Lrrc8a, also known as Swell 1, is a core component of volume-regulated anion channels (VRACs) [5]. VRACs are activated by hypotonic conditions and play a crucial role in the regulatory volume decrease process. This gene is involved in maintaining cellular stability, regulating immune cell activation, and is associated with multiple biological processes and disease-related pathways [2]. Genetic models, such as gene knockout (KO) and conditional knockout (CKO) mouse models, are valuable for studying its functions.

In T cells, deletion of Lrrc8a impairs T cell activation and function, especially under weak TCR stimulation, indicating that Lrrc8a-controlled cell volume regulation is required for optimal T cell activation [1].

In allergic rhinitis, knocking down Lrrc8a in a mouse model reduces eosinophil infiltration, down-regulates the expression of NADPH oxidase-related factors and Th2 inflammatory markers, and decreases NF-κB pathway activation, suggesting Lrrc8a may be a potential target for treatment [2].

In intracerebral hemorrhagic stroke mouse models, conditional knockout of Lrrc8a in microglia/macrophage accelerates hematoma clearance, reduces neuronal death, and improves functional recovery by promoting phagocytosis through the AMPK-Nrf2-CD36 pathway [3].

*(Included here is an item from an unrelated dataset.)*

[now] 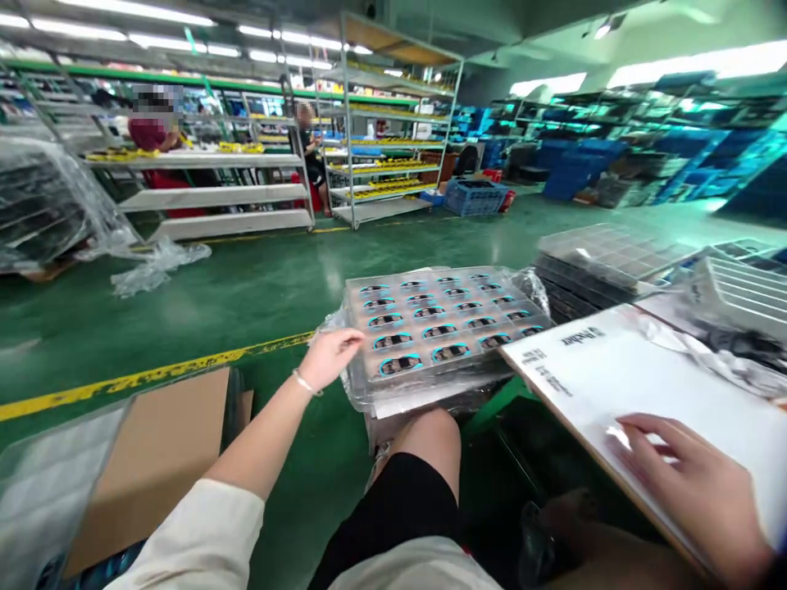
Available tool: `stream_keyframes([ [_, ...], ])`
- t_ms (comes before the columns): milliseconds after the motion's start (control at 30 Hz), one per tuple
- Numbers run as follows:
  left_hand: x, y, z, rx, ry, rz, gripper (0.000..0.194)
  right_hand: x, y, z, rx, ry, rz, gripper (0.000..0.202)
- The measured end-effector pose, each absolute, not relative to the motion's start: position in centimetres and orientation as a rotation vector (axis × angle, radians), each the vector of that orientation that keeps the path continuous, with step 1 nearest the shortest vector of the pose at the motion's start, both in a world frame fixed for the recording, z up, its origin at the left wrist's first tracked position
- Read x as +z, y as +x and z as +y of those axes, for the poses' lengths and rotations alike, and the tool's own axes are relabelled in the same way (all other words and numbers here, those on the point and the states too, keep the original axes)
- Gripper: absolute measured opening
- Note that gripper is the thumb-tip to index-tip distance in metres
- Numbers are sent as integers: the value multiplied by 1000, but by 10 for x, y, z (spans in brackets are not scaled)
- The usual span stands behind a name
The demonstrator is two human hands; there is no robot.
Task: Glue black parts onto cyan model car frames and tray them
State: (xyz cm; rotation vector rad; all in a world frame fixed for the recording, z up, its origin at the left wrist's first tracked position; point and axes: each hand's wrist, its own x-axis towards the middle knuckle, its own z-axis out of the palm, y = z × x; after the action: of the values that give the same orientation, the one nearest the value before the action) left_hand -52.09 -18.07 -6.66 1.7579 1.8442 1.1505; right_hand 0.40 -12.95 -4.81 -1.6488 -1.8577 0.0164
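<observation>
A clear plastic tray (pixel 393 385) with rows of dark, curved pieces edged in bright blue stands in front of my knees. My left hand (pixel 334 357) is at its left edge, thumb and fingers pressed together; whether they grip the rim or something small cannot be made out. Over the white board (pixel 590 389) on the right, my right hand (pixel 694 479) is closed in a pinch. A small, shiny, see-through piece (pixel 616 436), blurred, shows at its fingertips.
Stacked clear trays (pixel 608 250) stand behind the board, with a white slotted rack (pixel 743 295) beside them. At lower left lies a cardboard sheet (pixel 160 451). Across the green floor are wheeled shelves (pixel 393 168), plastic wrap (pixel 160 266) and two people, one in a dark red top (pixel 147 133).
</observation>
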Motion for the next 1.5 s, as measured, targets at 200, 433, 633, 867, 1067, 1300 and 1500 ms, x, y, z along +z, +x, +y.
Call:
stream_keyframes([
  [200,-69,-438,-132,363,2222,1847,20,-52,7,-127,155,-1515,-1837,27],
  [433,-66,-426,-114,-310,2303,1861,31,-50,0,-128,136,-1347,-1881,21],
  [633,-58,-407,-95,-630,2285,1868,32,-48,-4,-133,129,-1392,-1949,19],
  [867,-42,-379,-85,-889,2250,1845,29,-44,-9,-136,43,-1382,-2057,19],
  [1067,-37,-364,-83,-801,2091,1948,31,-47,-11,-136,5,-1337,-2114,18],
  [1300,30,-357,-86,-292,2036,2023,26,-47,-11,-138,41,-1302,-2101,17],
  [1500,53,-262,-48,251,1916,1680,51,-44,-1,-138,58,-1327,-1893,17],
])
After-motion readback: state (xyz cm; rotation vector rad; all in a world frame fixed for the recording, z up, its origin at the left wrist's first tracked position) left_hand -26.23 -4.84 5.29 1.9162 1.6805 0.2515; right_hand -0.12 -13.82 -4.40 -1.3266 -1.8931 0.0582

In myocardial infarction mouse models, myofibroblast-specific knockout of Lrrc8a attenuates myofibroblast transformation, fibrotic remodeling, and ventricular dysfunction, revealing its role in cardiac fibrosis regulation [4].

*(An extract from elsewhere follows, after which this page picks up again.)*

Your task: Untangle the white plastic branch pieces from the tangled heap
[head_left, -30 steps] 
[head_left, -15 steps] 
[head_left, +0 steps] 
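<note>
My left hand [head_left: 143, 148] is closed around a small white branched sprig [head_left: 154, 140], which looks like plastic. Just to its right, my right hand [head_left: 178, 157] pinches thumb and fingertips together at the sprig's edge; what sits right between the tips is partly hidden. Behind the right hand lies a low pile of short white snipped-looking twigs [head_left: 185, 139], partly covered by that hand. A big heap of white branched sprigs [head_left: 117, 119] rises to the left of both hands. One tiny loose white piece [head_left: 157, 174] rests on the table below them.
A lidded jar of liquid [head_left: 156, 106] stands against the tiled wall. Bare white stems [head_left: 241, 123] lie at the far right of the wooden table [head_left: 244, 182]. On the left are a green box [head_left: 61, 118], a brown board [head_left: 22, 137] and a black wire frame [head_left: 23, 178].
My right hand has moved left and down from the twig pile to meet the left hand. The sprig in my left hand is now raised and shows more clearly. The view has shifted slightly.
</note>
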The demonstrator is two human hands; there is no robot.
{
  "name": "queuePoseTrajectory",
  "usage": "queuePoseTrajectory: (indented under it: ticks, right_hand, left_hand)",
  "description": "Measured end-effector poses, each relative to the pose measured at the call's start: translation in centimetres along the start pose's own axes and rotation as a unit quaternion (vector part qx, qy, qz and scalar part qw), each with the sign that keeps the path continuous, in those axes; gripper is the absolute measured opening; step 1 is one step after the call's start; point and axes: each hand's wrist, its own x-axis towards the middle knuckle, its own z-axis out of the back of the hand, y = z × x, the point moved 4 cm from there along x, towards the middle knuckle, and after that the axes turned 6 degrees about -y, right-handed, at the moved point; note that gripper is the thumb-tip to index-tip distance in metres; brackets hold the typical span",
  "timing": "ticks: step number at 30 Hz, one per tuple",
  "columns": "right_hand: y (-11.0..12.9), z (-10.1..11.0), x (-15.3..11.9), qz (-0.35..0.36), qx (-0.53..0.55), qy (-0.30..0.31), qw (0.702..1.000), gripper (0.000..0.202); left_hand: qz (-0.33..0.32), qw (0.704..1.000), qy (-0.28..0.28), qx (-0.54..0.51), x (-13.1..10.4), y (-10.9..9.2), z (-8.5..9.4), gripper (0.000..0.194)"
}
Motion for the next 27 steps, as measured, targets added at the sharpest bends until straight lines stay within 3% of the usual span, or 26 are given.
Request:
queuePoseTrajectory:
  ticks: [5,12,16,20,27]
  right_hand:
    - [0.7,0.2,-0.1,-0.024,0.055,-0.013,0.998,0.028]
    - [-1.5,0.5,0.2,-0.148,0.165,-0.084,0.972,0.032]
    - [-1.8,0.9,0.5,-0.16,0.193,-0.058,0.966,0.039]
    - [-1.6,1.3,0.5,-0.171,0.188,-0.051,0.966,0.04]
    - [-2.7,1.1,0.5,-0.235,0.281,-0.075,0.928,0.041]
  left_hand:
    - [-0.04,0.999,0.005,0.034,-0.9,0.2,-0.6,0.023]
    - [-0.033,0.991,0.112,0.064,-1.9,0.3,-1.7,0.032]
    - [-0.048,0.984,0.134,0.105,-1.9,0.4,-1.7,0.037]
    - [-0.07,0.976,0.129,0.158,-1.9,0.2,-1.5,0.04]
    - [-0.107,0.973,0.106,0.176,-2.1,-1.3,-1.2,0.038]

In conclusion, Lrrc8a is essential for regulating cell volume, immune cell function, and inflammation. KO/CKO mouse models have demonstrated its significance in diseases such as T cell-related immune responses, allergic rhinitis, intracerebral hemorrhagic stroke, and myocardial infarction-induced cardiac fibrosis. These findings highlight Lrrc8a as a potential therapeutic target in these disease areas.